Volume 91, Issue 35

Friday, October 31, 1997

flesh and bones


A festival of death?

By Donna MacMullin
Gazette Staff

What is Halloween? Aside from a day when boys and ghouls get dressed up and masquerade through the neigbourhood to get their autumn stash of treats, the event is rooted in much history.

"In pre-Christian times, this was the time of year when Christians traditionally looked at spirits," said Peter Flanagan, an expert on Irish culture at Western.

The Celtic civilization, around 300 B.C., celebrated the festival of Shamhain on Oct. 31. Shamhain was the god of death and they believed this day was when the old year died and the new year began.

"It comes from the Celtic way of understanding how the years were formed," Gary Owens, an associate professor of Irish history at Huron College, said. He explained the Irish year was cut in half and November was the beginning of six months of death. "So they believed the dead were walking around that night," he said – which would explain the origin of ghost and goblin costumes.

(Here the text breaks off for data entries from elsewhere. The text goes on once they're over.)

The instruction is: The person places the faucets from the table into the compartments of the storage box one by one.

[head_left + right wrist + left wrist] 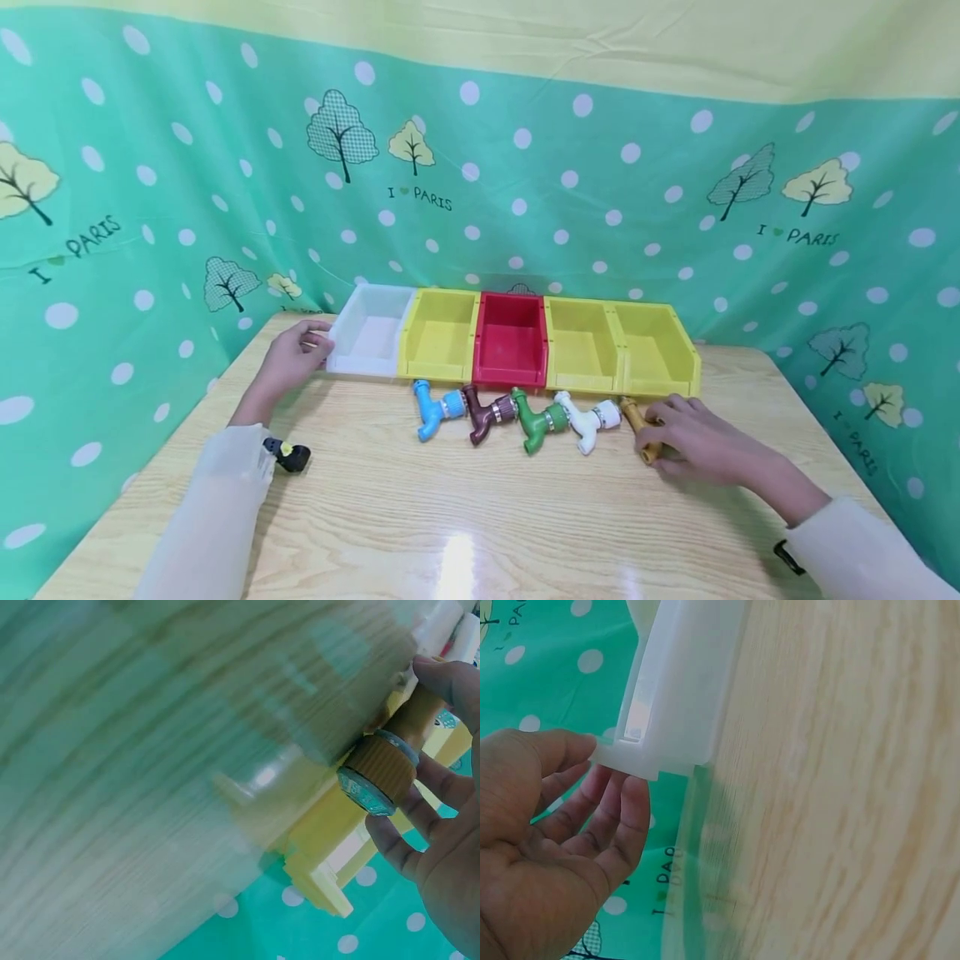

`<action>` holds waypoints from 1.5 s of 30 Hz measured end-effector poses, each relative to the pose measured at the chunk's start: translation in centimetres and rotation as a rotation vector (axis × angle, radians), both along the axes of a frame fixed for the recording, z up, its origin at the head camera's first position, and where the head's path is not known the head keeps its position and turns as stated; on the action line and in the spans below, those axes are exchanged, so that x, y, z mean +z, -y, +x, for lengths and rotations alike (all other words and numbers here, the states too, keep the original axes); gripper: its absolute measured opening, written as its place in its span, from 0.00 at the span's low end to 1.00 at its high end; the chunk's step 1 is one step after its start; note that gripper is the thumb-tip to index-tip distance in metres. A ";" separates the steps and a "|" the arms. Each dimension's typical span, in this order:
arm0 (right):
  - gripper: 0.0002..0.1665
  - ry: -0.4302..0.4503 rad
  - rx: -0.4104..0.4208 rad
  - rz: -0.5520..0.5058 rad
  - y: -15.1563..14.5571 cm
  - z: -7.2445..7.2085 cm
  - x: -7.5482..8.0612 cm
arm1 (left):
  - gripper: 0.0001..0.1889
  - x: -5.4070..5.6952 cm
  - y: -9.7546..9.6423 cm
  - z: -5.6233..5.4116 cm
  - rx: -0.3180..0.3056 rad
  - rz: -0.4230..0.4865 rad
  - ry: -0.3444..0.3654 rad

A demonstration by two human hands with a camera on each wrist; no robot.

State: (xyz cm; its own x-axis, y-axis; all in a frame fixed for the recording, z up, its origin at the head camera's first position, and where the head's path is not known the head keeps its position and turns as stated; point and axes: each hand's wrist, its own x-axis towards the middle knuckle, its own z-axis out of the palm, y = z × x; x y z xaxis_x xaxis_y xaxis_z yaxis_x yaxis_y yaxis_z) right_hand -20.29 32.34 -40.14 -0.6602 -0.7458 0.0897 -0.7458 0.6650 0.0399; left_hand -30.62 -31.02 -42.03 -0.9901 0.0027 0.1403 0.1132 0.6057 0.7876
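My left hand [295,354] pinches the left edge of the white bin [365,364]; in the left wrist view the thumb and curled fingers [634,810] meet at the bin's corner. At the right end of a row of plastic taps, my right hand [701,437] holds a golden-brown tap [632,412]. The right wrist view shows the thumb and fingers around this tap's body, its ribbed end [379,766] sticking out. To its left on the table lie a white tap [585,421], a green tap [534,423], a maroon tap [483,414] and a blue tap [431,410].
Right of the white bin, a yellow bin [435,367], a red bin [510,371] and two more yellow bins [585,382] stand joined in a row behind the taps. A green dotted cloth [525,192] hangs around the wooden table [375,508].
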 end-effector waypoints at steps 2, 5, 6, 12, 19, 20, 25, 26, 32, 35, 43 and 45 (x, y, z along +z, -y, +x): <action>0.17 0.010 -0.002 -0.009 -0.2 0.2 0.3 | 0.22 0.0 0.0 0.0 0.001 0.005 -0.002; 0.15 0.037 -0.001 -0.014 -0.4 0.5 0.6 | 0.22 0.0 -0.1 0.0 -0.004 0.014 -0.005; 0.14 0.048 -0.002 -0.014 -0.5 0.5 0.7 | 0.22 0.0 -0.1 0.0 -0.005 0.016 -0.004; 0.14 0.073 -0.024 0.011 -0.5 0.9 0.9 | 0.22 -0.2 0.0 0.1 0.001 0.012 0.009; 0.13 0.077 -0.070 0.037 0.3 1.5 2.0 | 0.22 -0.2 0.1 0.1 -0.008 0.016 0.003; 0.13 0.064 -0.068 0.036 0.4 1.6 2.2 | 0.22 -0.1 0.1 0.1 -0.009 0.015 0.004; 0.15 -0.048 -0.053 0.035 0.5 1.1 3.6 | 0.22 -0.1 0.1 0.1 -0.013 0.008 0.003; 0.15 -0.067 -0.051 0.036 0.5 0.9 3.9 | 0.22 -0.1 0.1 0.1 -0.014 0.008 0.003; 0.13 -0.111 -0.084 0.031 0.2 -1.3 5.3 | 0.22 -0.3 0.1 0.1 -0.006 0.026 0.017; 0.12 -0.099 -0.116 0.021 -0.2 -2.4 5.8 | 0.22 -0.3 0.1 0.0 -0.003 0.031 0.016; 0.10 -0.057 -0.185 0.000 -0.5 -5.7 5.8 | 0.22 -0.3 0.1 0.0 0.000 0.034 0.010; 0.09 -0.045 -0.191 -0.004 -0.4 -6.6 5.6 | 0.22 -0.4 0.1 0.0 0.001 0.035 0.011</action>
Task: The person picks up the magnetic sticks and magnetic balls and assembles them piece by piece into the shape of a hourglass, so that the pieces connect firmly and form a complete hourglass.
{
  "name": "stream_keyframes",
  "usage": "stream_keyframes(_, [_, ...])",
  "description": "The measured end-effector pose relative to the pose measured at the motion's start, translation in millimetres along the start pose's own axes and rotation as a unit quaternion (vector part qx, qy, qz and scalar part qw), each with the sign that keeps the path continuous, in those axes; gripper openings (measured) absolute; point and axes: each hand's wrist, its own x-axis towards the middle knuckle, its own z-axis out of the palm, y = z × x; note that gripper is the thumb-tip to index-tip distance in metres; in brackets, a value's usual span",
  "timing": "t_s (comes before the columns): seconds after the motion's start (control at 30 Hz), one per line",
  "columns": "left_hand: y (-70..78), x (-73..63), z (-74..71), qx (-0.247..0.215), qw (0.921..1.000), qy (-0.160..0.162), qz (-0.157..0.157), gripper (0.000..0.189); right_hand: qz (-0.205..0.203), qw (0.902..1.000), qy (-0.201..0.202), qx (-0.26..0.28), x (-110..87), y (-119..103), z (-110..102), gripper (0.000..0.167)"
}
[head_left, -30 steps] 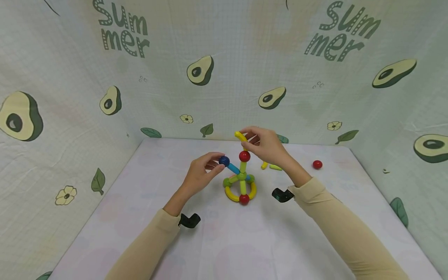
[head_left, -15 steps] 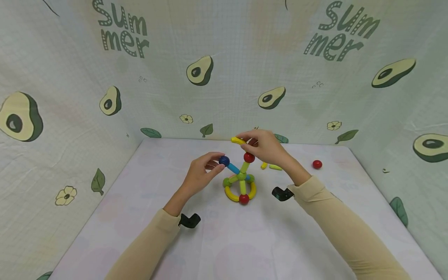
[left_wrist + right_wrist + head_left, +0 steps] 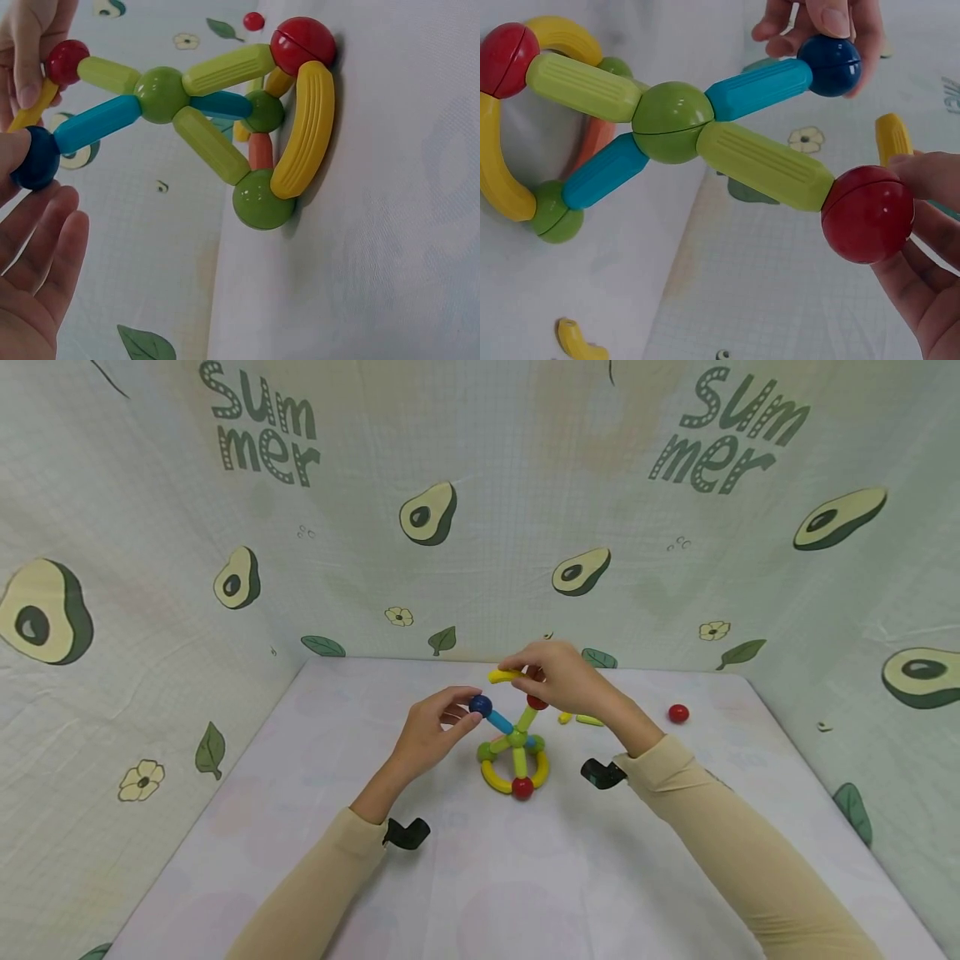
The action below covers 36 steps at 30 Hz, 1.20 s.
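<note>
A magnetic stick-and-ball structure stands on the table, its green centre ball (image 3: 673, 122) raised on light green and blue rods above a ring of curved rods. My left hand (image 3: 431, 727) pinches the dark blue ball (image 3: 481, 705) at the end of a blue rod (image 3: 97, 124). My right hand (image 3: 562, 677) grips a yellow curved rod (image 3: 504, 677), which points left toward the blue ball. The rod's other end is hidden by the fingers, right at the upper red ball (image 3: 868, 214). That ball sits on a light green rod (image 3: 769, 165) leaning right.
Behind the structure, a loose yellow curved rod (image 3: 565, 717) and a light green rod (image 3: 589, 720) lie on the table (image 3: 480, 877). Farther right rests a loose red ball (image 3: 678, 714). A patterned cloth (image 3: 495, 468) hangs at the back and sides.
The yellow curved rod has swung from steep to nearly level, its free end going left and down with the right hand. The upper red ball has leaned right. My left hand stays put.
</note>
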Motion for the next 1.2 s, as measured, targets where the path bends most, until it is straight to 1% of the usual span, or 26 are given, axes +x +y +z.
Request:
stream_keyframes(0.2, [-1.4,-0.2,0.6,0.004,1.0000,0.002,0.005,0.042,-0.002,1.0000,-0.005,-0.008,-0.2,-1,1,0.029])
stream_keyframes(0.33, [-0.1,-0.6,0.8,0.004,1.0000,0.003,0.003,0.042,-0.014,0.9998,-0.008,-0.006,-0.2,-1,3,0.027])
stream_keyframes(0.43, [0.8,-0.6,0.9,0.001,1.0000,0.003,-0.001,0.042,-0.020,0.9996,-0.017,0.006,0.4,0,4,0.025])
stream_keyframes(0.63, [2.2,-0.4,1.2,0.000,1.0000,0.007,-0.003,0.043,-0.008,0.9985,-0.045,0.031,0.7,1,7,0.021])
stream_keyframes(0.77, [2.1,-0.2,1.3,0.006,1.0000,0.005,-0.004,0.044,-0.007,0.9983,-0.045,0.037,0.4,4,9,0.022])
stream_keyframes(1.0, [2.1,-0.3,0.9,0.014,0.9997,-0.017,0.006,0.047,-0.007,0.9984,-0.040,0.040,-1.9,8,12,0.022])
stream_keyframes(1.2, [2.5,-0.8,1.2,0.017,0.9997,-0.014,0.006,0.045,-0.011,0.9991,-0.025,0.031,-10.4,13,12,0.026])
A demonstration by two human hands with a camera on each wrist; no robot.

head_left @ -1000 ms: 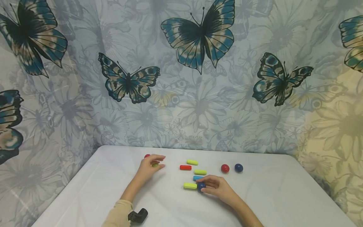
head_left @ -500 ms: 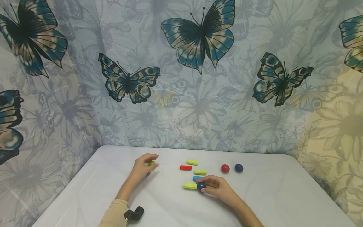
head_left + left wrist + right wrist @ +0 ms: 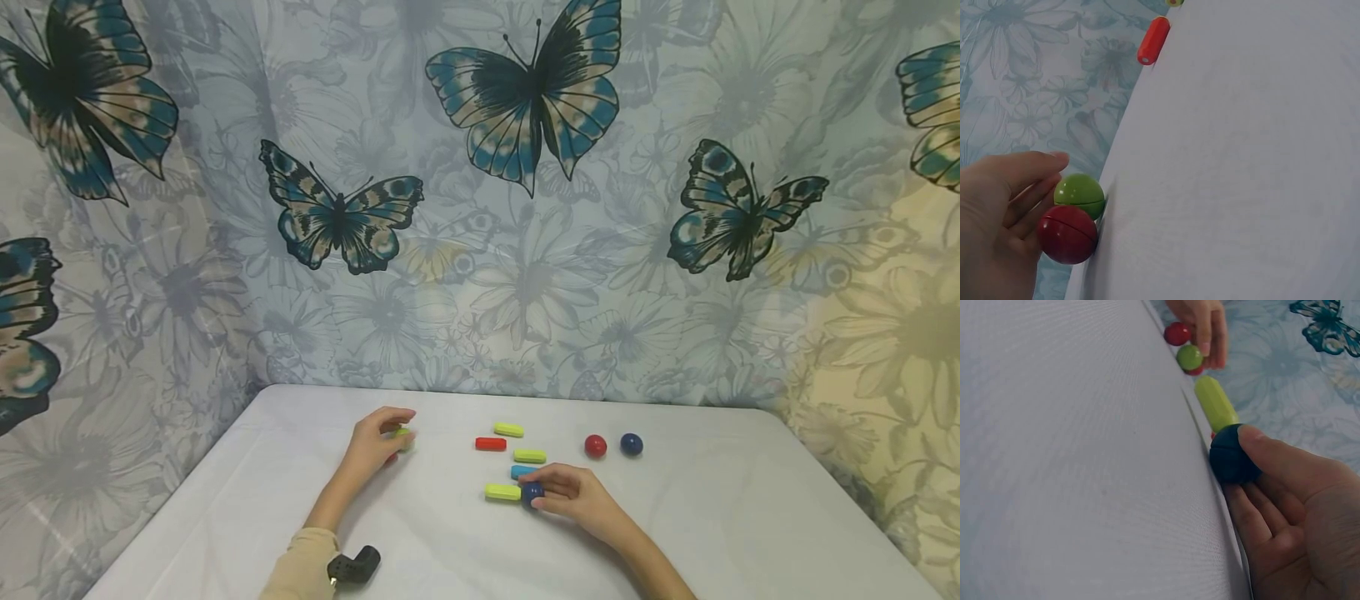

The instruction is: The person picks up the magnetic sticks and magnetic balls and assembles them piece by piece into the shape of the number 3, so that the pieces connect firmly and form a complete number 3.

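Observation:
My left hand [image 3: 370, 443] grips a small green ball [image 3: 1079, 192] between thumb and fingers at the left of the table. A red ball [image 3: 1067, 235] sits right against the green one on the palm side; in the head view the hand mostly hides it. My right hand [image 3: 576, 493] pinches a dark blue ball [image 3: 1233, 455] between thumb and fingers, at the front middle. One end of a yellow-green stick [image 3: 502, 492] meets this ball. Behind the right fingertips lies a blue stick [image 3: 521, 472], partly covered.
Two more yellow-green sticks, one nearer [image 3: 529, 456] and one farther [image 3: 509, 429], lie behind with a red stick [image 3: 491, 444]. Farther right stand a red ball [image 3: 596, 446] and another dark blue ball [image 3: 632, 444]. A black device [image 3: 354, 565] is at my left wrist. A patterned curtain [image 3: 525, 333] hangs behind the white table [image 3: 712, 517].
My left hand has moved a little left and nearer to me with the green ball. The red ball seen behind that hand now shows below it. My right hand has stayed in place.

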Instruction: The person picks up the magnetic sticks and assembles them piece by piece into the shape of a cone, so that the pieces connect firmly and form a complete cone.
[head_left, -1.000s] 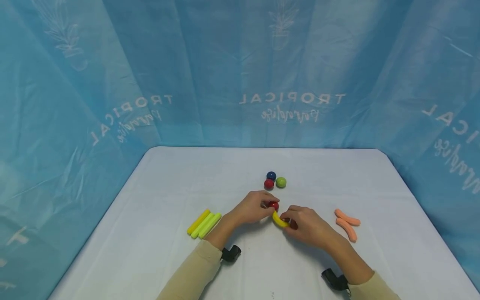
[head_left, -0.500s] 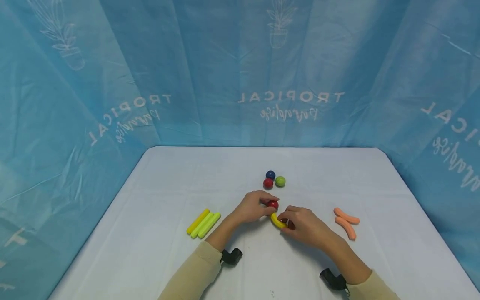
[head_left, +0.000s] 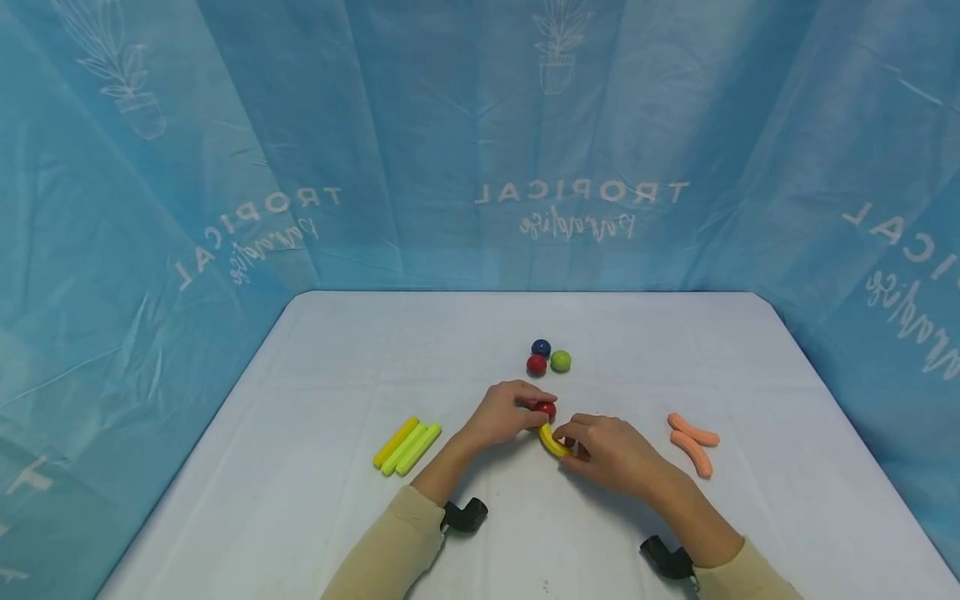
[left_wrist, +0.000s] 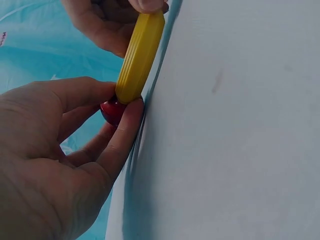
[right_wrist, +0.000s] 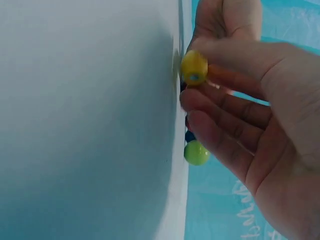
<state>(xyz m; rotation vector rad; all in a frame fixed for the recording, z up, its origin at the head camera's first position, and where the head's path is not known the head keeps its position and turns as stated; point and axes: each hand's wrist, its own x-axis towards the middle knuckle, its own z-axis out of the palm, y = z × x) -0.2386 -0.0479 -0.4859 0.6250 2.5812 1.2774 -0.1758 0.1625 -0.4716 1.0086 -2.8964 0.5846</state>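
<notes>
Near the middle of the table, my left hand (head_left: 501, 414) pinches a glossy red ball (head_left: 547, 410) between thumb and fingers. My right hand (head_left: 615, 452) grips the near end of a curved yellow stick (head_left: 549, 442). The stick's other end meets the red ball. In the left wrist view, the ridged yellow stick (left_wrist: 141, 57) rises from the red ball (left_wrist: 113, 111), and left thumb and forefinger close around that joint. A small metallic-looking spot marks the end of the yellow stick (right_wrist: 194, 69) in the right wrist view.
Beyond the hands sit a blue ball (head_left: 541, 348), a second red ball (head_left: 536, 365) and a green ball (head_left: 560, 361). Left lie a yellow straight stick (head_left: 396, 442) and two yellow-green sticks (head_left: 418, 449). Two curved orange sticks (head_left: 692, 454) lie right. Blue printed curtains (head_left: 480, 150) surround the white table (head_left: 360, 350).
The head view shifts slightly. Both hands stay on the red ball and yellow stick, with only a tiny leftward drift of the stick and right hand.
</notes>
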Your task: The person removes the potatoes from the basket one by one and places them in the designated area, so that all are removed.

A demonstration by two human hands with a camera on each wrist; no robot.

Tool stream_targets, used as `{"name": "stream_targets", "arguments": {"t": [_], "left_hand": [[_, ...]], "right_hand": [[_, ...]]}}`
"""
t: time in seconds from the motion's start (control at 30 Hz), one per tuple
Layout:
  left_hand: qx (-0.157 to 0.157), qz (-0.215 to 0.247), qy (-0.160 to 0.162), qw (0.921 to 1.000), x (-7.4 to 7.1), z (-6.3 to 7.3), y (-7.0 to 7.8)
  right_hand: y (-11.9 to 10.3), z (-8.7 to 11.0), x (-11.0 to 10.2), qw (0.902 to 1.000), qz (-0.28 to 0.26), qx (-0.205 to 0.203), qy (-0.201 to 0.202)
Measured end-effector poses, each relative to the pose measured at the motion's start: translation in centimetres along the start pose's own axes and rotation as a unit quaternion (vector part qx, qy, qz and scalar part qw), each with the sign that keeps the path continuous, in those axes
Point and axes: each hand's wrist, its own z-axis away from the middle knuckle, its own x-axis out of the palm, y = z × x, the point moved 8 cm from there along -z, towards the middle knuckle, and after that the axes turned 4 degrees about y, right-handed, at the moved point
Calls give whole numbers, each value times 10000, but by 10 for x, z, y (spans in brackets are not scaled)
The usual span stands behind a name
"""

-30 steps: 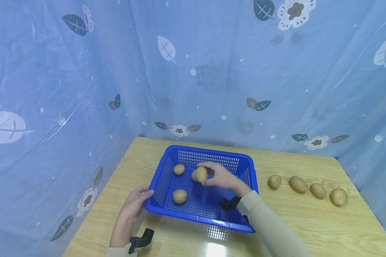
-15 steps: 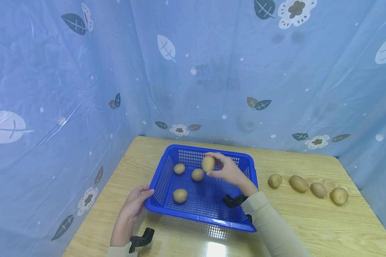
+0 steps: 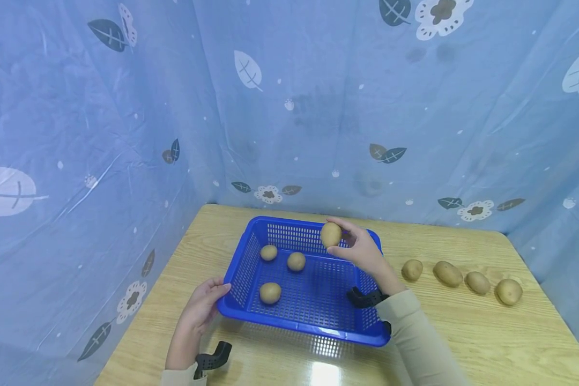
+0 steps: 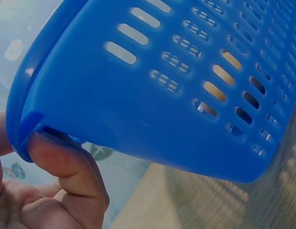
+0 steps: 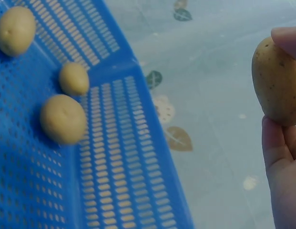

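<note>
The right hand pinched a potato between thumb and fingertips, holding it in the air above the far right corner of the blue basket. The left hand gripped the basket's near left corner, fingers curled under its rim. Three potatoes lay inside the basket, toward its left half. Four more potatoes sat in a row on the wooden table, near its right edge, beside the basket.
</note>
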Motion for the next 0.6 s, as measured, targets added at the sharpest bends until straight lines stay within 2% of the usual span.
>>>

It is believed people in costume would visit homes asking for treats and those who gave them would be assured of having a good year. 'Trick or treaters' would carry around turnips which had been hollowed-out, carved and used as lanterns. When Celts came to the New World this practice was changed to the use of pumpkins.

Over time, however, the festival was transformed to become more religious. In the eighth century, the Pope introduced All Saints Day on Nov. 1, in an effort to get people to abandon the festival of Shamhain. All Saints Day was designated a Catholic holiday to worship and pray to the saints who were dead.

All Saints Day eventually became "All Halloweds" – a day to worship the hallowed ones, the Christian dead. Since Shamhain occurred the evening before All Halloweds, it became "All Halloweds Evening" – or "Halloweds E'en," – then "Halloween" as we know it today.